=== Problem requirements ===
Nothing after the line containing "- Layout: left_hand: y" belongs in the answer; write out exactly every line from the start of the material up to it, including it.

=== Data section ===
'''
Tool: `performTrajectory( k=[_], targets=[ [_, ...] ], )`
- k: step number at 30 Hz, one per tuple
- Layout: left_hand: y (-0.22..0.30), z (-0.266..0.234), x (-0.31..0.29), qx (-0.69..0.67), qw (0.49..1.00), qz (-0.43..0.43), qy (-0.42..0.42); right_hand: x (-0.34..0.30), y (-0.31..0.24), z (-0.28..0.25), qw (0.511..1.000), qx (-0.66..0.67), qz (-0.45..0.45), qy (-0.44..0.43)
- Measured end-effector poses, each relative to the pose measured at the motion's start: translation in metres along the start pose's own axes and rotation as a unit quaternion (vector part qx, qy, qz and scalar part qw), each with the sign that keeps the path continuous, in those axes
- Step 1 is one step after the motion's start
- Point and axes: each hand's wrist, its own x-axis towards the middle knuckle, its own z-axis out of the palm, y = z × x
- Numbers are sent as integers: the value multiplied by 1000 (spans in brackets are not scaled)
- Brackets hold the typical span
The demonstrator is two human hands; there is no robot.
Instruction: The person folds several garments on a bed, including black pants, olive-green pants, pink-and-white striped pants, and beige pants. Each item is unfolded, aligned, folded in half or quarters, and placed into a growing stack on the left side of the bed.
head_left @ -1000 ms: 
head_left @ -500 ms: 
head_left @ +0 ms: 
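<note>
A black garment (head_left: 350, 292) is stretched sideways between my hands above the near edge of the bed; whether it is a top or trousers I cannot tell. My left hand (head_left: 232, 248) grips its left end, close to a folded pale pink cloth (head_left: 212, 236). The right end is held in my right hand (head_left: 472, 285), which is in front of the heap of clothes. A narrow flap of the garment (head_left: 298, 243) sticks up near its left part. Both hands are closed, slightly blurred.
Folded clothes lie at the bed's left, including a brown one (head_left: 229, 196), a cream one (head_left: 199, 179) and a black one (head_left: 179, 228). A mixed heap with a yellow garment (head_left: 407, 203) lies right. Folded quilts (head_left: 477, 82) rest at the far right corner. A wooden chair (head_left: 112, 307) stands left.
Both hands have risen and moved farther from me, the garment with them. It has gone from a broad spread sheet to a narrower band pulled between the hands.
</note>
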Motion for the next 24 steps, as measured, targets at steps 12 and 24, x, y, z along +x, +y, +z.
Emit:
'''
=== Answer ===
Tool: `performTrajectory( k=[_], targets=[ [_, ...] ], )`
- k: step number at 30 Hz, one per tuple
- Layout: left_hand: y (-0.22..0.30), z (-0.266..0.234), x (-0.31..0.29), qx (-0.69..0.67), qw (0.49..1.00), qz (-0.43..0.43), qy (-0.42..0.42); right_hand: x (-0.34..0.30), y (-0.31..0.24), z (-0.28..0.25), qw (0.511..1.000), qx (-0.66..0.67), qz (-0.45..0.45), qy (-0.44..0.43)

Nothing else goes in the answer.